Personal information
- Born: 2 March 1995 (age 31) Biratnagar, Nepal
- Batting: Right-handed
- Bowling: Leg break
- Role: Batsman

International information
- National side: Nepal;

Domestic team information
- 2015–2015: Biratnagar (National League)
- 2014–2014: Colors X-Factors (NPL)
- 2015–2015: Merryland (SPA Cup)

Career statistics
| Competition | T20 |
| Matches | 1 |
| Runs scored | 27 |
| Batting average | 27.00 |
| 100s/50s | 0/0 |
| Top score | 27 |
| Balls bowled | 18 |
| Wickets | 0 |
| Bowling average | – |
| 5 wickets in innings | 0 |
| 10 wickets in match | 0 |
| Best bowling | – |
| Catches/stumpings | 0/– |
- Source: CricketArchive, 18 July 2015

= Siddhant Lohani =

Nepalese cricketer

Siddhant Lohani (सिद्धान्त लोहनी) (born 2 March 1995) is a Nepalese cricketer. Lohani is a right-handed batsman and a leg break bowler. He made his debut for Nepal against Jersey in July 2015. He represents the Region No.1 Biratnagar of the National League, Colors X-Factors of the Nepal Premier League and Merryland College, which plays in the SPA Cup.

==Playing career==
Siddhant first represented Nepal Under-19s in the 2014 ACC Under-19 Asia Cup.

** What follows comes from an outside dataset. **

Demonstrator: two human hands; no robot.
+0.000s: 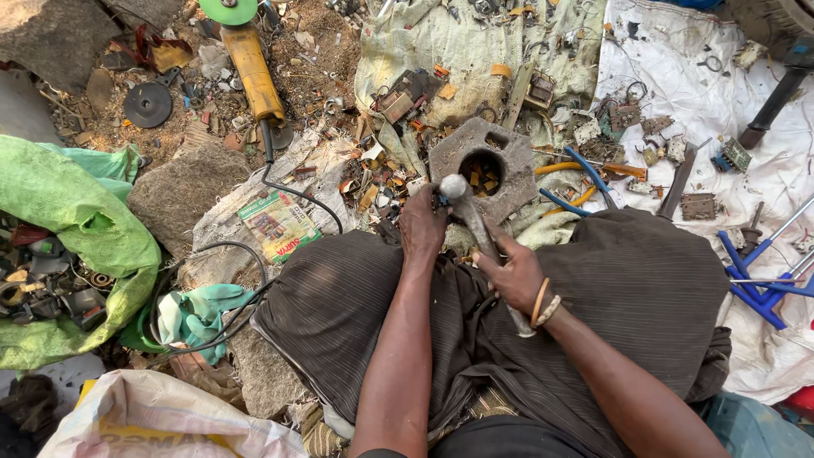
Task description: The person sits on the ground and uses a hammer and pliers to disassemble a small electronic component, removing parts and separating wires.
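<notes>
My right hand (515,273) grips the handle of a metal hammer (471,216), whose rounded head is raised just in front of a grey metal block (509,165) with a round hole holding small scraps. My left hand (422,225) is closed around a small part at the block's near edge; the part itself is mostly hidden by the fingers. Both forearms reach out over my lap, which is covered in dark striped cloth (644,280).
A yellow angle grinder (252,72) with a green disc lies at the top left, its black cable running toward my lap. Blue-handled pliers (585,174), loose circuit parts and metal scrap litter white sacking (721,93). A green sack (76,220) of scrap lies left.
</notes>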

He plays for Region no. 1 Biratnagar in the domestic league. He scored a half century off just 19 balls and went on to score 67 runs off 25 balls against Region no. 8 Pokhara in the Senior One-Day National Cricket Tournament 2015. His man of the match performance included six fours and six sixes. In the final of Kathmandu Cricket League 2015, he scored 31 runs off 15 balls as his team, Dhagahdi United, lifted the trophy.

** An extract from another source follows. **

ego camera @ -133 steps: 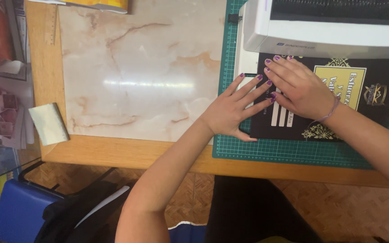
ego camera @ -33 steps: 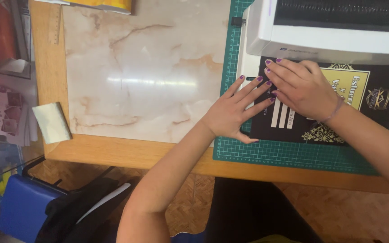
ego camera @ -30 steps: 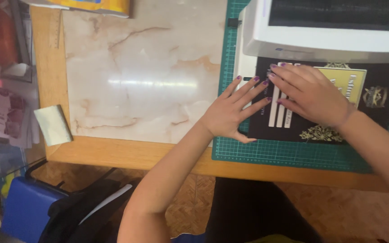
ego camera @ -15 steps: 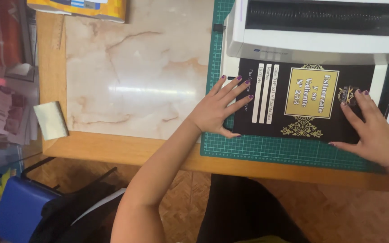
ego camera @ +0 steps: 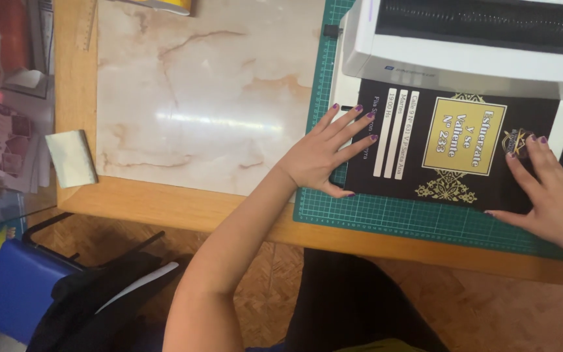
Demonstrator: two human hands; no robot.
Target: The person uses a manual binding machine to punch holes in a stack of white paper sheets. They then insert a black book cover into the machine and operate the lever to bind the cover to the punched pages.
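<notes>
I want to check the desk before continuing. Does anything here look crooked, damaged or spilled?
Nothing stands out. The black card lies flat and square on the green cutting mat, its top edge under the white machine. The left hand and right hand press its two sides. No spill or tear shows on the marble-pattern sheet.

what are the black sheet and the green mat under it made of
The black sheet looks like matte card or stiff paper: flat, thin-edged, printed with gold ornament. The green mat looks like rubbery plastic, dull, with a printed white grid, likely a cutting mat.
</notes>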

Siddhant, known his ability to play 360 degree shots, was subsequently selected for 2015 ICC World Twenty20 Qualifier. He made his Twenty20 debut in the tournament against Jersey. Playing his debut match for Nepal, he scored 27 off 16 balls with 2 fours and 2 sixes, including a helicopter shot and caused a run out. On 19 October 2016, at a match played at the Birendranagar Cricket Club, Pathari, Siddhant scored 127 runs off just 45 balls. He hit 12 sixes and 8 fours for Seven Star Club, Itahari and won the man of the match award.

==Personal life==
He considers South African skipper AB de Villiers as his role model.